INSTRUCTIONS TO FOLLOW: Scan the listing beneath this sentence. Report each line with the word "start".
+ + + +
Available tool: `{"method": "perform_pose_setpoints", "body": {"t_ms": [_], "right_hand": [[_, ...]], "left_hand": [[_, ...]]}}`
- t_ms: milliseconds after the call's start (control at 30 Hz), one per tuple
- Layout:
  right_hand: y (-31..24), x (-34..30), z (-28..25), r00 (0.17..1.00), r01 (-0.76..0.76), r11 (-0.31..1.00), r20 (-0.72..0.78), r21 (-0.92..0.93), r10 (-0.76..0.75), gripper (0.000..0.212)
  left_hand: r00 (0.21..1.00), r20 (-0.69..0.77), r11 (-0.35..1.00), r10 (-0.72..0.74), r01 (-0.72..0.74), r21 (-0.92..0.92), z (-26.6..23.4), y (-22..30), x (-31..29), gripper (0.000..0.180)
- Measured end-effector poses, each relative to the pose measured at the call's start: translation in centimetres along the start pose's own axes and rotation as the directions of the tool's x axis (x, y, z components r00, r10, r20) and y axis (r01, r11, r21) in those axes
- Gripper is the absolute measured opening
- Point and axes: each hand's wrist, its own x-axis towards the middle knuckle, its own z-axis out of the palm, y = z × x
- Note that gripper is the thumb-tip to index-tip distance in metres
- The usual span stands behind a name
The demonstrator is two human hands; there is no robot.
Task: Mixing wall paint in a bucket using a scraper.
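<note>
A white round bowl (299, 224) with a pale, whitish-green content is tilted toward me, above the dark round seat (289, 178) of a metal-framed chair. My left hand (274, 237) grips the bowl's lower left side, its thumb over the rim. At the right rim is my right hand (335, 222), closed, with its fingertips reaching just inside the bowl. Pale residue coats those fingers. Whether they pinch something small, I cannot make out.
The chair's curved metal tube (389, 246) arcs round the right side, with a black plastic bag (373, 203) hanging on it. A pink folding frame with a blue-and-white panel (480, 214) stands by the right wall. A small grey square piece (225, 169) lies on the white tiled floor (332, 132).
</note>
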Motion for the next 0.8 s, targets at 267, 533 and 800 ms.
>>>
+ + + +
WORKED SOLUTION:
- t_ms: milliseconds after the call's start (control at 30 Hz), one per tuple
- Measured end-effector poses, each relative to the pose measured at the call's start: translation in centimetres along the start pose's own axes and rotation as the directions of the tool's x axis (x, y, z components r00, r10, r20) and y axis (r01, r11, r21) in those axes

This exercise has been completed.